**WHAT THE EXERCISE ASKS:** Report every line of the records that contains the word "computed".

Stored dataset items:
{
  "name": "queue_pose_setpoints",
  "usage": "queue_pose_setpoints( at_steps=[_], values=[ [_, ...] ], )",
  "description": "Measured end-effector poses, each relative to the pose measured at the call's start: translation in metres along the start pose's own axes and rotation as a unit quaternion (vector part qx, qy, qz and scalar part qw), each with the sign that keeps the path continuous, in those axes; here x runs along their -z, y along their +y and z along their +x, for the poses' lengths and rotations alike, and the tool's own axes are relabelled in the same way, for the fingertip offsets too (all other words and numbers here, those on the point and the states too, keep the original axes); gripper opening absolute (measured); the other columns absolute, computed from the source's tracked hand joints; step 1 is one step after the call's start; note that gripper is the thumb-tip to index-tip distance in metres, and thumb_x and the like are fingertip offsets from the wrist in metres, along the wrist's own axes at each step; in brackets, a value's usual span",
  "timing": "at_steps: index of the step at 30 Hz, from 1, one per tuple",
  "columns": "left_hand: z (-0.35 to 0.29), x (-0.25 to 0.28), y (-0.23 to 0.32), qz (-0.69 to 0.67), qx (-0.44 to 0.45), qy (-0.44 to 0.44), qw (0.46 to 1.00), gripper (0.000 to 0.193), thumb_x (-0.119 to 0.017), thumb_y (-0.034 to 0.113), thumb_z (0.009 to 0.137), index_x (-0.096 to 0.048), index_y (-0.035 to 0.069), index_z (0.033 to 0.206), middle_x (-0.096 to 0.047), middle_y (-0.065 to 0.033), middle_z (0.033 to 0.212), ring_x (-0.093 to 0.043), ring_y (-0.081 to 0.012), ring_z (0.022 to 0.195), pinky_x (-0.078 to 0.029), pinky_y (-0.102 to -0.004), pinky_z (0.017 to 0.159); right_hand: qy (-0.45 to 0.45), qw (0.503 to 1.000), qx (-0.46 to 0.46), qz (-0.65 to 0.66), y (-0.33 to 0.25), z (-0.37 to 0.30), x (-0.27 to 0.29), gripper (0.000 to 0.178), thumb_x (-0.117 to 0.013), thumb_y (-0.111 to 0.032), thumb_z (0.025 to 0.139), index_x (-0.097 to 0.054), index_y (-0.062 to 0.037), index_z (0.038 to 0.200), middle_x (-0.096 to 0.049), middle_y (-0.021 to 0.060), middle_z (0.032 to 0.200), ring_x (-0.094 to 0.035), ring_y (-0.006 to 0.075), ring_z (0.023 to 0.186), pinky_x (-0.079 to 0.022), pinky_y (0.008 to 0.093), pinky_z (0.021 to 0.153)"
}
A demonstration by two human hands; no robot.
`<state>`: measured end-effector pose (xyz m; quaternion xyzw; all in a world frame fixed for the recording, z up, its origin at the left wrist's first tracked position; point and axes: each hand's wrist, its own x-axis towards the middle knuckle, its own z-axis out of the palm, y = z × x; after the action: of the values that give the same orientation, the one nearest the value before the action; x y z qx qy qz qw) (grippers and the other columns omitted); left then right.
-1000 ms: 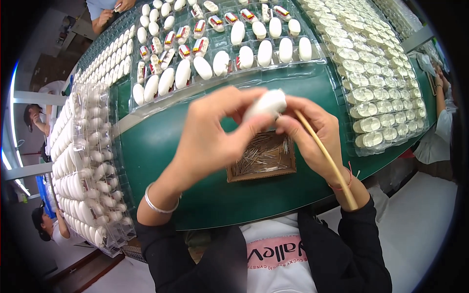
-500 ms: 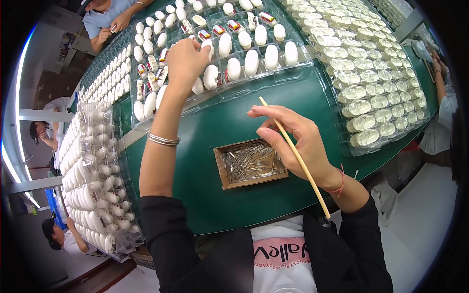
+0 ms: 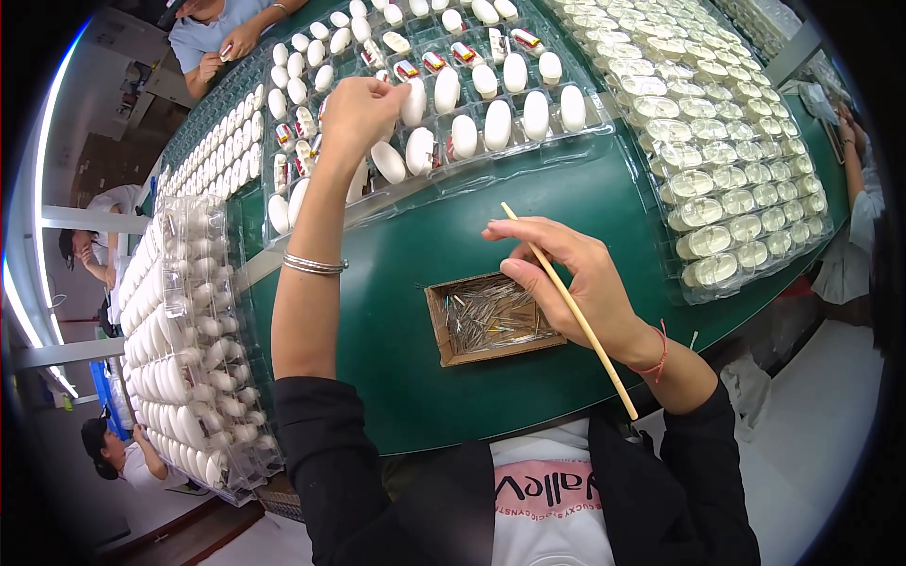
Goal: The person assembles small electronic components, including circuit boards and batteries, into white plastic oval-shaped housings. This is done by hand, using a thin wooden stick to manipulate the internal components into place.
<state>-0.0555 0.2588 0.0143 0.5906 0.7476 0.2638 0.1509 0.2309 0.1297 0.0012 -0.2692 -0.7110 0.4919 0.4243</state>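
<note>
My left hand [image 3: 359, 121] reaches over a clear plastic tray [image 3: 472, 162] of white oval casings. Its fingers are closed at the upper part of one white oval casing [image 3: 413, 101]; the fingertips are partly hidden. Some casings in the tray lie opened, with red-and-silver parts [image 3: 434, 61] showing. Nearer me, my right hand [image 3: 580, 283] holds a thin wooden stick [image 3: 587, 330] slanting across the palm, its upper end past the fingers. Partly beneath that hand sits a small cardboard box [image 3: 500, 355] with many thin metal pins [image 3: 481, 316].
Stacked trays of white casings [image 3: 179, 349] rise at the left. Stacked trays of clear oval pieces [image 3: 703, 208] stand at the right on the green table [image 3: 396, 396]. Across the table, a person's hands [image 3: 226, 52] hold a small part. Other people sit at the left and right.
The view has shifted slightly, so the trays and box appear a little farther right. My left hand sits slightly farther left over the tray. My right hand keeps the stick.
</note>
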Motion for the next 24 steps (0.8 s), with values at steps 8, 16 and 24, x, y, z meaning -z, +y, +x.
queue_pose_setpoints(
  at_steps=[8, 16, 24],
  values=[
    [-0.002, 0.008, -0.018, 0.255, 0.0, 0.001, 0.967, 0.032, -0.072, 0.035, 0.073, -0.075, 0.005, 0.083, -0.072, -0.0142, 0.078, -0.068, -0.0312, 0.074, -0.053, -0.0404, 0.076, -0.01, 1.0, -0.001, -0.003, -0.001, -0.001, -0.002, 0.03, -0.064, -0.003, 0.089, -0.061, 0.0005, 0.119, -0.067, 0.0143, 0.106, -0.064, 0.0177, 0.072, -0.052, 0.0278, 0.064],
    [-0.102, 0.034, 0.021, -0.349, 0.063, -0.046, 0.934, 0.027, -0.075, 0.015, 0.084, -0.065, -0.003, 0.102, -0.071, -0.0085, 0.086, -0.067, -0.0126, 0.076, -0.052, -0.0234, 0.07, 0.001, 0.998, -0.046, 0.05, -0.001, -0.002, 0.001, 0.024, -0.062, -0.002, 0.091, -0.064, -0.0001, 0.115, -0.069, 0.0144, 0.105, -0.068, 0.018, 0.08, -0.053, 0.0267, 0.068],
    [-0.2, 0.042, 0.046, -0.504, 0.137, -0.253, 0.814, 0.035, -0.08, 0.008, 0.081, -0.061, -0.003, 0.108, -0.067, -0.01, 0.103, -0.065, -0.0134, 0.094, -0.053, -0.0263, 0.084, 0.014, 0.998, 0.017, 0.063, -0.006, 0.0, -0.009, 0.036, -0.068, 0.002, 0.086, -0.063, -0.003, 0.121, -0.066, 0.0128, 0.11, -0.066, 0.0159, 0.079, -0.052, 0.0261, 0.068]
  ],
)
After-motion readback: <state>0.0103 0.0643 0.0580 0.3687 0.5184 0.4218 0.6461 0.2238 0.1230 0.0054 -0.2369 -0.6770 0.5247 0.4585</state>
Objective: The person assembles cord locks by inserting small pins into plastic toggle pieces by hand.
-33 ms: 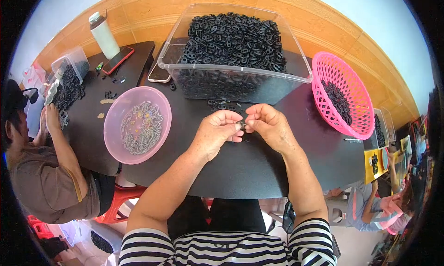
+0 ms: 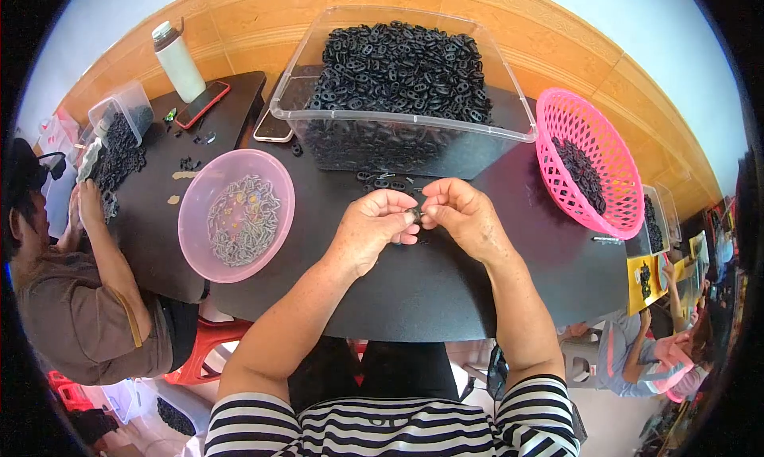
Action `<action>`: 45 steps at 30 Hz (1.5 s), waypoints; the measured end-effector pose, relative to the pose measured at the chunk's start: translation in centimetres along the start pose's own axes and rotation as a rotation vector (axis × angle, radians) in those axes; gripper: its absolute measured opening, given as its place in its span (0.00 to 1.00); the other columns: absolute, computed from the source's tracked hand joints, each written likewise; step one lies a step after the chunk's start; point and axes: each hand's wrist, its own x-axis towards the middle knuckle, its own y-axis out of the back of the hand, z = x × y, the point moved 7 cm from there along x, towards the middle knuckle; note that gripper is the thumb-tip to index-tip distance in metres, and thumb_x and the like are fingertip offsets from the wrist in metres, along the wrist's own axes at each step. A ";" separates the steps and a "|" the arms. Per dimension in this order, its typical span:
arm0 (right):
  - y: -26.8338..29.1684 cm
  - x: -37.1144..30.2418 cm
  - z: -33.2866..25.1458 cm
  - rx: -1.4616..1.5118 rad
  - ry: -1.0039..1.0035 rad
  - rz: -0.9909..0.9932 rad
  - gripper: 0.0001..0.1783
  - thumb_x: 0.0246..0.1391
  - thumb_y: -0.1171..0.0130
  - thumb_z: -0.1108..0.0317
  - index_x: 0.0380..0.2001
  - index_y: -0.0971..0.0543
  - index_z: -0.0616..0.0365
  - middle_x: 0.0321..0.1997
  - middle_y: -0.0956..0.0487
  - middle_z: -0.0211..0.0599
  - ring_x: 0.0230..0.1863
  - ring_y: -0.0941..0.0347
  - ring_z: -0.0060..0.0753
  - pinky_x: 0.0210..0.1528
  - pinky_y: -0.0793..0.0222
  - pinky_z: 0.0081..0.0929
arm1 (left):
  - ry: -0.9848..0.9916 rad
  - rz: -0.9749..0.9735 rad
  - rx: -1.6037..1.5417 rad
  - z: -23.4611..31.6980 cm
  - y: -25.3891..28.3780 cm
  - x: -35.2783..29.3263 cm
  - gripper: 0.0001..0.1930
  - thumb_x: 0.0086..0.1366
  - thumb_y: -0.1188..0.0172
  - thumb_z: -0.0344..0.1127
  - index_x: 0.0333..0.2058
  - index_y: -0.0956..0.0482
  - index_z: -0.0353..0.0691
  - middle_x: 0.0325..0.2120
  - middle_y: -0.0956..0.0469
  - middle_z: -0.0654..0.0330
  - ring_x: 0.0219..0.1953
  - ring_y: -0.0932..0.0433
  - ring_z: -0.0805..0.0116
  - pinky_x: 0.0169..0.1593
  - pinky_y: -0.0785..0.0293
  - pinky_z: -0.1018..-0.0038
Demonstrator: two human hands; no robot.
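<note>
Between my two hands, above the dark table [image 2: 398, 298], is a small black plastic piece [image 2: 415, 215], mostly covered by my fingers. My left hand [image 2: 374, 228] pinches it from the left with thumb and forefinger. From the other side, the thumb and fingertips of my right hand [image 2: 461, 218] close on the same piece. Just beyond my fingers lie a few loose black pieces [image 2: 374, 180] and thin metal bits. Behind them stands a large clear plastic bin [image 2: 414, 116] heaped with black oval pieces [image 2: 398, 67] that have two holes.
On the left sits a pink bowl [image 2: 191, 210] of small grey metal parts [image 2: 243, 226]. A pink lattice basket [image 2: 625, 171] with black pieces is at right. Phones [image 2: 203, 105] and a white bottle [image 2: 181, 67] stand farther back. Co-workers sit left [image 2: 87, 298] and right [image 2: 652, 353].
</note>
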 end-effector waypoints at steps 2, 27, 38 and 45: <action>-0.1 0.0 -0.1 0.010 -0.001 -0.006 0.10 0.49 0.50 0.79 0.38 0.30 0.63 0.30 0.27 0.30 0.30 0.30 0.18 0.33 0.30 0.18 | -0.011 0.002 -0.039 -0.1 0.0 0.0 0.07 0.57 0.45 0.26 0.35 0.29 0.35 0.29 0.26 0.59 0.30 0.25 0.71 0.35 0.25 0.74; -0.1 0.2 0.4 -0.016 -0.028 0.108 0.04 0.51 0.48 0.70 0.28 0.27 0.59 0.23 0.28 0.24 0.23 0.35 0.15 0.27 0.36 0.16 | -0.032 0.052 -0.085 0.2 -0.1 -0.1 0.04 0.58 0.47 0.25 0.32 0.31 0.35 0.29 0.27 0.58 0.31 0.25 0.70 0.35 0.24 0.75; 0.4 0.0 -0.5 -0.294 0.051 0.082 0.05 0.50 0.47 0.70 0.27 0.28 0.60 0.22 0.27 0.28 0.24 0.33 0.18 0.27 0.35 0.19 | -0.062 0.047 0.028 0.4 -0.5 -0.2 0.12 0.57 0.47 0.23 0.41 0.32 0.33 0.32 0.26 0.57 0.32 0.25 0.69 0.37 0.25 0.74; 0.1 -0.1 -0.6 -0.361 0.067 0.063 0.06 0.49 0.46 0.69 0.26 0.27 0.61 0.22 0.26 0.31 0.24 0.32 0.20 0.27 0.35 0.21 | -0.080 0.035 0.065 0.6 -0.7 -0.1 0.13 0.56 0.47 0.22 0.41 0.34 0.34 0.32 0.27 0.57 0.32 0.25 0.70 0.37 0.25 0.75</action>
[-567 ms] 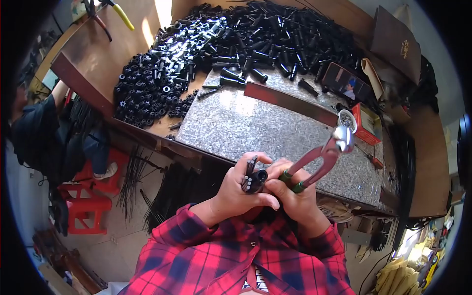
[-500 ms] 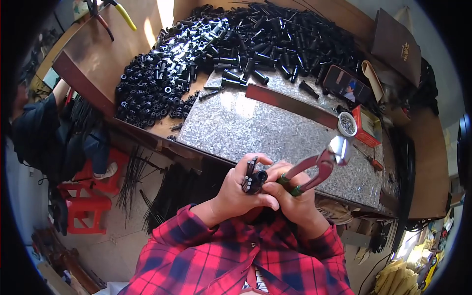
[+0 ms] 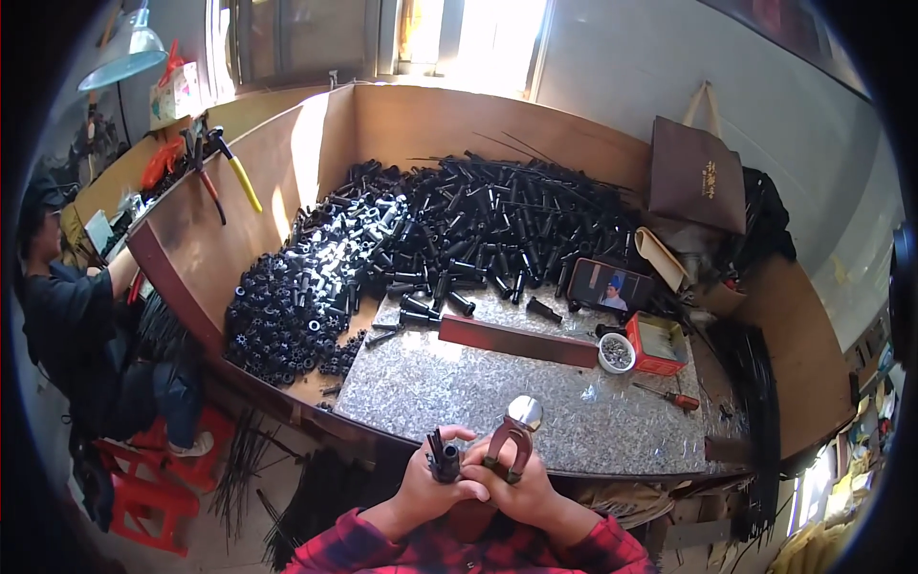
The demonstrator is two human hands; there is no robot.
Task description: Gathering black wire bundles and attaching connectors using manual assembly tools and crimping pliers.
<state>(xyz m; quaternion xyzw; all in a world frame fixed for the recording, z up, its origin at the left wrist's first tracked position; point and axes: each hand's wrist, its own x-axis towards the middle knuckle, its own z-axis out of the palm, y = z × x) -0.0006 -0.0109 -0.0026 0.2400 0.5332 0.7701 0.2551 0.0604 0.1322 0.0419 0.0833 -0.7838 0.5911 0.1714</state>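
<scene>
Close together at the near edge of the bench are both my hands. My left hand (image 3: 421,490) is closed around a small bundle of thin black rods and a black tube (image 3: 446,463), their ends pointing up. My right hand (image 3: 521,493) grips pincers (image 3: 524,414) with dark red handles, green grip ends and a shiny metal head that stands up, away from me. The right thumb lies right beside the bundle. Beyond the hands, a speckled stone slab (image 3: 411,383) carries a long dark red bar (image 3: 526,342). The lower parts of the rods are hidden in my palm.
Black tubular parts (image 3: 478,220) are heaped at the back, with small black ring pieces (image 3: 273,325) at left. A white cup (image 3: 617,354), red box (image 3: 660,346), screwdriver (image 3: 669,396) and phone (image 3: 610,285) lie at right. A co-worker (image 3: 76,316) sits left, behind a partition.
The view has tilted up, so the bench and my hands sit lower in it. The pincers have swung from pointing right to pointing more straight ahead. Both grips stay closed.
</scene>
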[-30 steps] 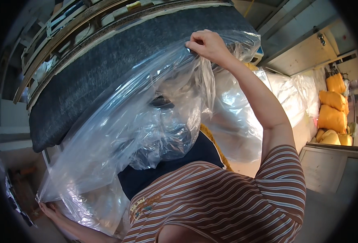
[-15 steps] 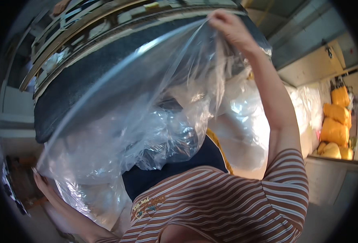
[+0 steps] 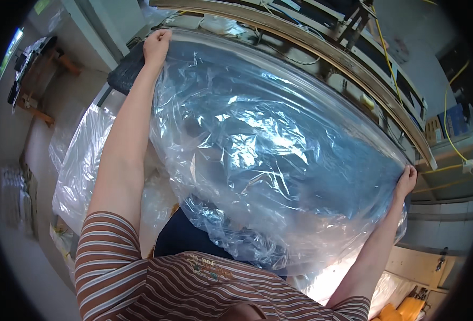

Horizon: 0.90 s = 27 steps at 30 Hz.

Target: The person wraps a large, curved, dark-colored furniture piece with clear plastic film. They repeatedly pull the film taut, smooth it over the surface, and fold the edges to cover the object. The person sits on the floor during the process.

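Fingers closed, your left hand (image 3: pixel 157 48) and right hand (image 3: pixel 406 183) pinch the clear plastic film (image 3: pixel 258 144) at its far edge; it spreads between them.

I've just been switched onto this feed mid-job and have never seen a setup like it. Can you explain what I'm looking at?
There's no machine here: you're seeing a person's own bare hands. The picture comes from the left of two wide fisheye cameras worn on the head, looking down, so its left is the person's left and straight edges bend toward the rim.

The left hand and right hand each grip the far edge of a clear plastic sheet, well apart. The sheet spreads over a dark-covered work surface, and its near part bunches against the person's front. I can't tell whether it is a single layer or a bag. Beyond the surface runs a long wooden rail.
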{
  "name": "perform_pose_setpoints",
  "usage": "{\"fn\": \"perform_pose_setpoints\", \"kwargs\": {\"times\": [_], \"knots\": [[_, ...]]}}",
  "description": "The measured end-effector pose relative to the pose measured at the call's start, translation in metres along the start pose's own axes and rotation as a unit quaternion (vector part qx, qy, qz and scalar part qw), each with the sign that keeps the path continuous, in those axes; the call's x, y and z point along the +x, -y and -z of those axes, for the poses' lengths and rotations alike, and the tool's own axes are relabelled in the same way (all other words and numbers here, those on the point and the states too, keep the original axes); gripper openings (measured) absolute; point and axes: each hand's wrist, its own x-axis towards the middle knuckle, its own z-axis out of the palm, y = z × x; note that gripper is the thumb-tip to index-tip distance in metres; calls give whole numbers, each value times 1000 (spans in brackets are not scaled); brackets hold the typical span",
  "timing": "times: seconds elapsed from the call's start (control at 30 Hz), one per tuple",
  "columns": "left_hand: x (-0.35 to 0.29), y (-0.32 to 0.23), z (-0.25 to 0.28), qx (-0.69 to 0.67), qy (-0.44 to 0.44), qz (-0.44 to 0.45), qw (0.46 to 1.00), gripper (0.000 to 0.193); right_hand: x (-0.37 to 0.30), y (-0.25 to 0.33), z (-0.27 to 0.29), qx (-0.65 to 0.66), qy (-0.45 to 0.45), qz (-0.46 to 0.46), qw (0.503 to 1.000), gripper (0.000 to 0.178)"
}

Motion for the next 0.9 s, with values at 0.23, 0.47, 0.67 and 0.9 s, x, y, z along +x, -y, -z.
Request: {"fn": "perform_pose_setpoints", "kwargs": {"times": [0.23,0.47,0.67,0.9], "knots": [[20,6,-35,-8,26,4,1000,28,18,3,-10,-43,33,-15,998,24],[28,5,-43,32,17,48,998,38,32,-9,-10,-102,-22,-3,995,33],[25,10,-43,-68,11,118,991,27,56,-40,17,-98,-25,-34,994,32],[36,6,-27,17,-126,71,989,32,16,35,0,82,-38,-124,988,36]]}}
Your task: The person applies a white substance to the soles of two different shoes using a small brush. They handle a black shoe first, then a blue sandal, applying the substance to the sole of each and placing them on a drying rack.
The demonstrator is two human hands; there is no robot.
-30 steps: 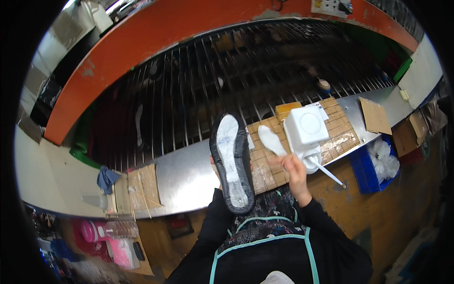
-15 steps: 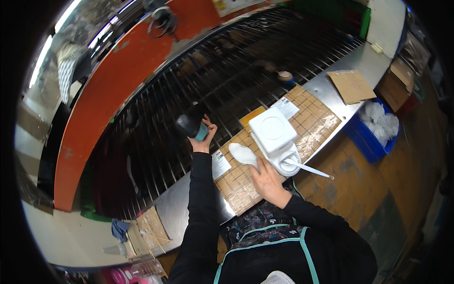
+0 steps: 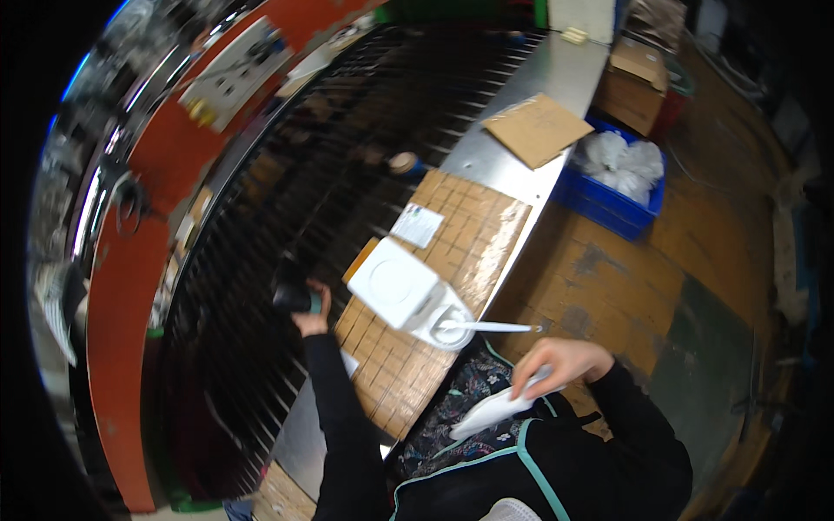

**ANSWER SPACE:**
  "description": "Measured end-effector poses, each relative to the pose measured at the call's start: translation in metres along the start pose's own axes and rotation as a unit quaternion (vector part qx, qy, qz and scalar part qw), each with the sign that keeps the path continuous, in those axes; here x runs along their -z, y along their +y and z along their +x, for the poses' lengths and rotations alike, and the tool's own axes are relabelled in the same way, for the fingertip offsets too (all other words and numbers here, those on the point and the states too, keep the original axes); gripper opening absolute (measured); the other columns absolute, computed from the source's tracked hand joints; step 1 is one step after the call's start; note that gripper is the thumb-tip to index-tip distance in metres, and thumb_x and the like are fingertip offsets from the wrist in metres, along the wrist's own axes at each step; in brackets, a value's usual span",
Action `<action>`: 45 steps at 30 Hz (1.5 s), waypoints; the measured end-effector pose, relative to the pose measured at the chunk's start: translation in centimetres along the start pose's own axes and rotation as a rotation vector (axis × angle, radians) in those axes; gripper: its absolute measured opening, given as its place in its span (0.00 to 1.00); the other columns: absolute, computed from the source's tracked hand joints, each written likewise; step one lies a step after the chunk's start; point and axes: each hand's wrist, its own x-axis towards the middle knuckle, its own y-axis out of the back of the hand, z = x × y, the point moved 7 cm from there along x, towards the middle knuckle; note that gripper is the thumb-tip to index-tip distance in metres, and thumb_x and the like are fingertip offsets from the wrist in metres, along the wrist's own axes at each step. A ";" separates the steps and a "|" the arms. Per dimension in this order, its typical span:

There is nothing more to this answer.